-
Create Python 3 virtual environment.
python3 -m venv myvenv source myvenv/bin/activate
-
Install the required dependencies.
pip install -r requirements.txt
-
Create postgresql DB and run setup the database
psql -U username -d myDataBase -a -f db_setting.sql
-
Edit psql information of web_crawler.conf file
This program requires 3 arguments.
- component name: url_queue / web_downloader / parser / sql_extractor / table_extractor / nl_extractor
- input file type: sql / list
- input file name
1. Component name
- url_queue: It executes crawling using Google Search. You should use filename.
- web_downloader: It executes crawling with the ouputs of the url_queue.
- parser: It parses a html and filters the html with content keywords.
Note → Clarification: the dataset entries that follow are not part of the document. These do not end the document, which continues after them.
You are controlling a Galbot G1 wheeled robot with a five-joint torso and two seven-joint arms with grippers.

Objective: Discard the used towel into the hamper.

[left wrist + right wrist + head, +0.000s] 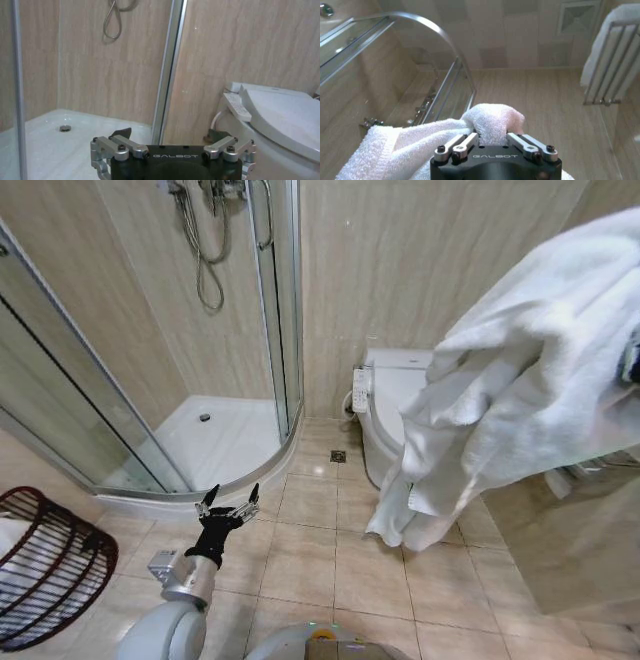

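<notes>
Right hand [492, 141] clamped on white towel [520, 370], held high at right, folds hanging in front of the toilet [395, 405]. Left hand [228, 502] low over the tiled floor [330, 560], fingers apart, holding nothing. Hamper [50, 570] on the floor at far left, beside the shower enclosure [150, 360].

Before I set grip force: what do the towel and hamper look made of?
The towel, held in the right gripper, looks like white cotton terry: looped, fuzzy pile, soft folds. The hamper looks like dark red-brown openwork wicker or coated wire; thin curved ribs with gaps, but which one is unclear.
</notes>
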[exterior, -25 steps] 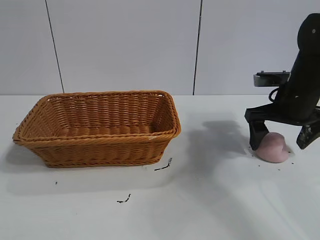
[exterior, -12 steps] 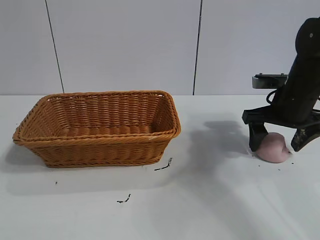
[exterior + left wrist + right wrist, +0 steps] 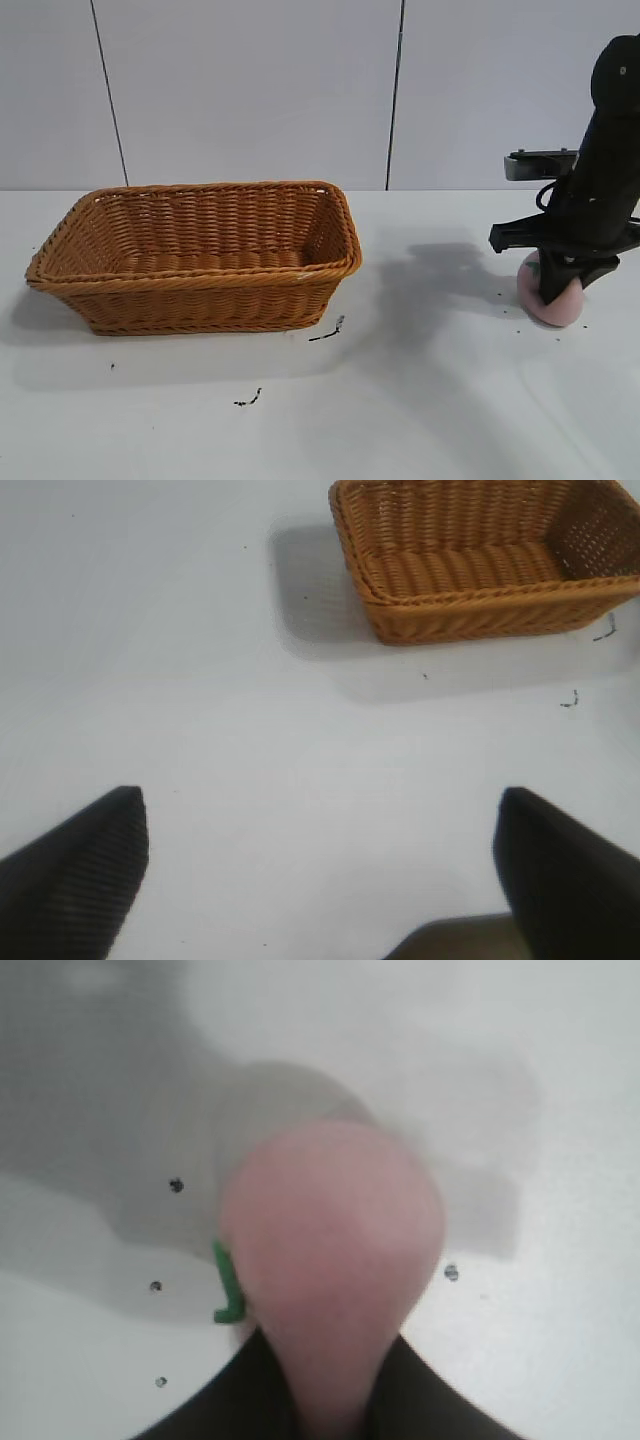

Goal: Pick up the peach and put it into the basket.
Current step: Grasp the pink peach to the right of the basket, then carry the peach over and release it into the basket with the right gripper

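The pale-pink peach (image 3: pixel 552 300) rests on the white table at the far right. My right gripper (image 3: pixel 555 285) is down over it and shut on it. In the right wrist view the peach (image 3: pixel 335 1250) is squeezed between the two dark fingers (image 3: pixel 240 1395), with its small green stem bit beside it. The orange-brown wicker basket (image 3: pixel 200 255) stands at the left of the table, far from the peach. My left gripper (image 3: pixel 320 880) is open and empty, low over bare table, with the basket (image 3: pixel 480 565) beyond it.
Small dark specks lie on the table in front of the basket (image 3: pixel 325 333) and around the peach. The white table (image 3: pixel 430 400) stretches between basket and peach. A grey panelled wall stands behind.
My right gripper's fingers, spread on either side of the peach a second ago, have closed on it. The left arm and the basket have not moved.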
- sql_extractor: It extracts SQL from the output of the parser and filters the html which doesn't have any SQLs. It follows the syntax of sqlite3.
- table_extractor: It extracts tables from the output of the sql_extractor.
- nl_extractor: It extracts tables from htmls which not filtered.
2. Input file type
- sql: you can use sql as an input. (ex. select id from url_info;)
- list: you can use list as an input (ex. In file... 0 1 3 )
3. Input file name
In the file, there is a list or a sql as an input.
-
url_queue
It needs keywords
-
Example for sql:
select content form topic_keywords;
-
Example for file:
SQL select SQL+where+from
-
-
web_downloader, parser, sql_extractor, table_extractor, nl_extractor
It needs ids of url.
-
Example for sql:
select id form url_ids;
-
Example for file:
0 1 3
-
You can test with run.sh script or the following commands
- python web_crawler.py url_queue sql topic_keywords.sql
- python web_crawler.py url_queue list topic_keywords.list
- python web_crawler.py web_downloader sql url_ids.sql
- python web_crawler.py web_downloader list url_ids.list